Another related strategy which has been emerging recently is the production and budding of mitochondria-derived membranous structures, such as mitochondria-derived vesicles (MDVs) in human cells and mitochondria-derived compartments (MDCs) in yeast (Soubannier et al., 2012). In both cases, they represent an intermediate step in mitochondrial protein degradation where dysfunctional mitochondrial subdomains, including specific mitochondrial proteins (TOM or OXPHOS from the, ETC), are targeted for lysosomal/vacuolar degradation. The molecular mechanisms behind the biogenesis and the cargo selectivity of MDVs and MDCs are still poorly understood and are a promising line of research in the field of mitochondrial homeostasis. In addition, understanding the mechanisms behind the integration of quality control processes is essential for selective interventions in disease models. At this regard, the role of MDVs in balancing fission and fusion processes and mediating either immunomodulation mechanisms or the interconnectivity with other organelles has been well established (Hazan et al., 2024; Picca et al., 2023).

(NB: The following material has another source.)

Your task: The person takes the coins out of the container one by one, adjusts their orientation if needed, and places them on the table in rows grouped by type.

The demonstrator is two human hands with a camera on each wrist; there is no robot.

1.3 Yeast Saccharomyces cerevisiae as a model to study the impact of mitochondrial dysfunction on cell stress response
It is clear that mitochondria are not isolated entities acting as energy providers to the rest of the cell. Instead, a constant communication of these organelles with other cell compartments is essential to control homeostasis and physiological processes. Nucleus, ER, peroxisomes and lysosomes functionally cooperate and physically interact with mitochondria under different conditions, however the mode and mechanism of organelle crosstalk is still a research challenge (Zhang Y et al., 2023). On the other hand, dysregulation of organelle cross talk may lead to severe mitochondrial dysfunction (Figure 2). Cytoprotective strategies can be activated by the cells to sense and resolve mitochondrial stress. Therefore, the communication of mitochondria with other organelles is strictly related to stress response (Kim K.H. & Lee C.B. 2024 and references therein). For all these reasons, it is important to have cellular/organismal models to investigate the organelle communication network at different layers of complexity.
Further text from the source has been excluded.